Drucken

 

karall lorenz

Karall Lorenz, Dr.

 

Karall entstammte einer kinderreichen Großwarasdorfer Bauernfamilie. Er wuchs bei seinem Onkel in Karlburg (Oroszvár, heute Rusovce in der Slowakei) auf, der dort Dechant war und auch die weitere Ausbildung Karalls finanzierte. Karall besuchte das Gymnasium in Preßburg, wo er 1912 maturierte. Er begann in Budapest Jus zu studieren, rückte 1914 aber zum Infantrieregiment 48 ein und leistete bis 1918 Kriegsdienst. Nach dem Krieg schloss er sich den Truppen Horthys an und kommandierte eine "weiße" Einheit im Kampf gegen die Räteregierung. Karall war ein entschiedener Befürworter eines Verbleibs des Burgenlandes bei Ungarn. Er blieb nach dem Anschluss auch in Ungarn und beendete sein Jusstudium in Budapest.

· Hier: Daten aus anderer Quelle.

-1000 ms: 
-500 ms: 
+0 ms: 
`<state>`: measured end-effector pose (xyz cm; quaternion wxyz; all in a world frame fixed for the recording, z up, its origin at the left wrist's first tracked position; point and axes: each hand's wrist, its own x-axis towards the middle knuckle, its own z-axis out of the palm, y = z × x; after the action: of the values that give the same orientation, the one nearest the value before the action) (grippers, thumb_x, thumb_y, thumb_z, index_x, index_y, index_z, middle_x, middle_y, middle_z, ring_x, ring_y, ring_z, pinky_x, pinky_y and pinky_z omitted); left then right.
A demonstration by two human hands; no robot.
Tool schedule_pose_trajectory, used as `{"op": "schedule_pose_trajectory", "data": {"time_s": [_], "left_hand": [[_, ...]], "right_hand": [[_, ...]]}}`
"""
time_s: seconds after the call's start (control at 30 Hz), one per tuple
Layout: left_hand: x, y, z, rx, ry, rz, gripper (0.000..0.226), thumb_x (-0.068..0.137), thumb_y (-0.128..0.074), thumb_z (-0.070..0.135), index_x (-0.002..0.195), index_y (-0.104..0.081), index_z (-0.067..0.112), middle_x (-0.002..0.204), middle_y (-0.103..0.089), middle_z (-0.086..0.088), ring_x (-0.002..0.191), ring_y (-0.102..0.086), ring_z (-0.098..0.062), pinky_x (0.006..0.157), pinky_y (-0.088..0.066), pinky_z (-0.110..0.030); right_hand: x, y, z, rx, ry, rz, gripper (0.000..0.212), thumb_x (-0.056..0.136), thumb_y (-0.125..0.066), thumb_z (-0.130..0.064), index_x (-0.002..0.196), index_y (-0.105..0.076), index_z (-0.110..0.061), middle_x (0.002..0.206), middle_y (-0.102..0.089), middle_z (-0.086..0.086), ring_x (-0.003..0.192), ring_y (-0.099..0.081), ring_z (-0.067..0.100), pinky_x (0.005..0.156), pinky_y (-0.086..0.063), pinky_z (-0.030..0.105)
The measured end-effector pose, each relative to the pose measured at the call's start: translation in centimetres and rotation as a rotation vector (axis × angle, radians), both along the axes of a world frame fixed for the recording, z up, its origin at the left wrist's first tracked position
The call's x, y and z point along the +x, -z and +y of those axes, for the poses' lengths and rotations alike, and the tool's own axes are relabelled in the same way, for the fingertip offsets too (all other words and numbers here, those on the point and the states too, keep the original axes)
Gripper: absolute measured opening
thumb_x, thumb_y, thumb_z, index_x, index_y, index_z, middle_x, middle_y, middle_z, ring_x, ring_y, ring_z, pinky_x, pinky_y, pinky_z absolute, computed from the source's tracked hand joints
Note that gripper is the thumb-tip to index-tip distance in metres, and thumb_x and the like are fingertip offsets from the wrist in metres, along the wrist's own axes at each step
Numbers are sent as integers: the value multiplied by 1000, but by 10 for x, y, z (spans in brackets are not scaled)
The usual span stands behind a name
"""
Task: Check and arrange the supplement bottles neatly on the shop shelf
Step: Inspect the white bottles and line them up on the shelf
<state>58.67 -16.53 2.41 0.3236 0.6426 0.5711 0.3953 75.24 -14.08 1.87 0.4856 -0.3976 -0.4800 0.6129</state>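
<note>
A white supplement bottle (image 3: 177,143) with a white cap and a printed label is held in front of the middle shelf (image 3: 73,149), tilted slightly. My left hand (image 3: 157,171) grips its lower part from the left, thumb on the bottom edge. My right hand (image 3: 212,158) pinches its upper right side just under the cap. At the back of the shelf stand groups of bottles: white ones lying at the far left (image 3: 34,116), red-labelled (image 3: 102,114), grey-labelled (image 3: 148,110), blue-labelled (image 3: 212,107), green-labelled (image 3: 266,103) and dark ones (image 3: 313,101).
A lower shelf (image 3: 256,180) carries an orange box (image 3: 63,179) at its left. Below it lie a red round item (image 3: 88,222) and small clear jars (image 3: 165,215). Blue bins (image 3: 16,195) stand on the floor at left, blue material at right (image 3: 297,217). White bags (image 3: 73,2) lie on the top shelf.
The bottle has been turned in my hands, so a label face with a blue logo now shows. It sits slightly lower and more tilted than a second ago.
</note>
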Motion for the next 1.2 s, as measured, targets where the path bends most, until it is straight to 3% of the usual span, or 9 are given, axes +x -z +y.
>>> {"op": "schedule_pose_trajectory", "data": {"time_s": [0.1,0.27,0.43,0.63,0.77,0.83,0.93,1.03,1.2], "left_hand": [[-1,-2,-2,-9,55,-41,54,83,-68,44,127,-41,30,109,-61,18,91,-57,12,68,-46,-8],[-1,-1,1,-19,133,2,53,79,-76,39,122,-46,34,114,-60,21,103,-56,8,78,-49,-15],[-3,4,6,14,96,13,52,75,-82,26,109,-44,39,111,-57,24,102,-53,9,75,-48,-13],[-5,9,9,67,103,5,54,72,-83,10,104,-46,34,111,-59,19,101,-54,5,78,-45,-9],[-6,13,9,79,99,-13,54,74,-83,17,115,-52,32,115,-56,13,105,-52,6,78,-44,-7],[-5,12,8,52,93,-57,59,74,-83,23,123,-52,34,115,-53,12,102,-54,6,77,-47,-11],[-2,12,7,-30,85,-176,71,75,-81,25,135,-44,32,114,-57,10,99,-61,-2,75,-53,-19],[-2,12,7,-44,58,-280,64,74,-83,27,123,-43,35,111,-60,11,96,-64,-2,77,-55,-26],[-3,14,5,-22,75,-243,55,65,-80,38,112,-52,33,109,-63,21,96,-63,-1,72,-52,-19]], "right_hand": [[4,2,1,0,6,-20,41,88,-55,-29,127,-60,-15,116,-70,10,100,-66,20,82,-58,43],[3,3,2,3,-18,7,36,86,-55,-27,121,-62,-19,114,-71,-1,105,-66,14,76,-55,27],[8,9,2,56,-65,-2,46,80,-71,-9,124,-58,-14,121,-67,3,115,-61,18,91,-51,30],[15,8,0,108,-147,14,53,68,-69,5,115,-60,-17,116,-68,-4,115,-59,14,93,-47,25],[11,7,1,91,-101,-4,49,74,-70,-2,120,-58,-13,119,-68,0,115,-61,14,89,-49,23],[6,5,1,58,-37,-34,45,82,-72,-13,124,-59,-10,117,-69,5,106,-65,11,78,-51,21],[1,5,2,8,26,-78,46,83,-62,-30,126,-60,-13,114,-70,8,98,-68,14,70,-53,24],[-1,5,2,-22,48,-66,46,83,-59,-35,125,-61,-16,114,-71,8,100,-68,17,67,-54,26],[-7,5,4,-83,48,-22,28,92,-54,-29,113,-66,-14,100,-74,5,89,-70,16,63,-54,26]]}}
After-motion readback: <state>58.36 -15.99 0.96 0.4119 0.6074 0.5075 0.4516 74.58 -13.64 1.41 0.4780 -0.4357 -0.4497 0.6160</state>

Seine politische Tätigkeit in Österreich begann Karall als "Volksgruppenpolitiker". Er war einer der Gründer der Zeitschrift Hrvatske Novine und im September 1923 gründete er zusammen mit einigen anderen nationalbewussten Kroaten die "Hrvatska Stranka" (Kroatenpartei). Diese konnte bei der Landtagswahl allerdings kein Mandat erringen und Karall musste einsehen, dass er auf diese Weise politisch in die Bedeutungslosigkeit absinken würde. Er war bereit, die Kroatenpartei zu opfern und bekam dafür von den Christlichsozialen einen sicheren Listenplatz für die Landtagswahl 1927.  Auch für seine persönliche Karriere wurde gesorgt: 1928 wurde er Kurator der Landeshypothekenanstalt. Im Landtag trat er vor allem als Vertreter der burgenländischen Kroaten in Erscheinung.

Der weitere Aufstieg des sehr ehrgeizigen Karall wurde durch die Heirat mit der Tochter des Landeshauptmannes und Ziegeleibesitzers Anton Schreiner in Walbersdorf begünstigt. 1929 trat Schreiner zurück, neuer Landeshauptmann wurde Johann Thullner. Karall erhielt den Posten eines Landesrates für Gewerbe. Nach der Wahl 1930 bekam er weitere Kompetenzen (Gemeindereferat, Bodenreform). 1932 wurde Karall Landeshauptmann - Stellvertreter.

Karall gehörte zu jener Gruppe von Christlichsozialen, die auf einen autoritären Kurs drängten und hinter Dollfuß standen. Im Mai 1934 wurde er zum Landesstatthalter ernannt, konnte sich aber im internen Machtkampf gegen die Heimwehren nicht durchsetzen. Er wurde in den Staatsrat nach Wien entsandt - als Vertreter der kroatischen Minderheit.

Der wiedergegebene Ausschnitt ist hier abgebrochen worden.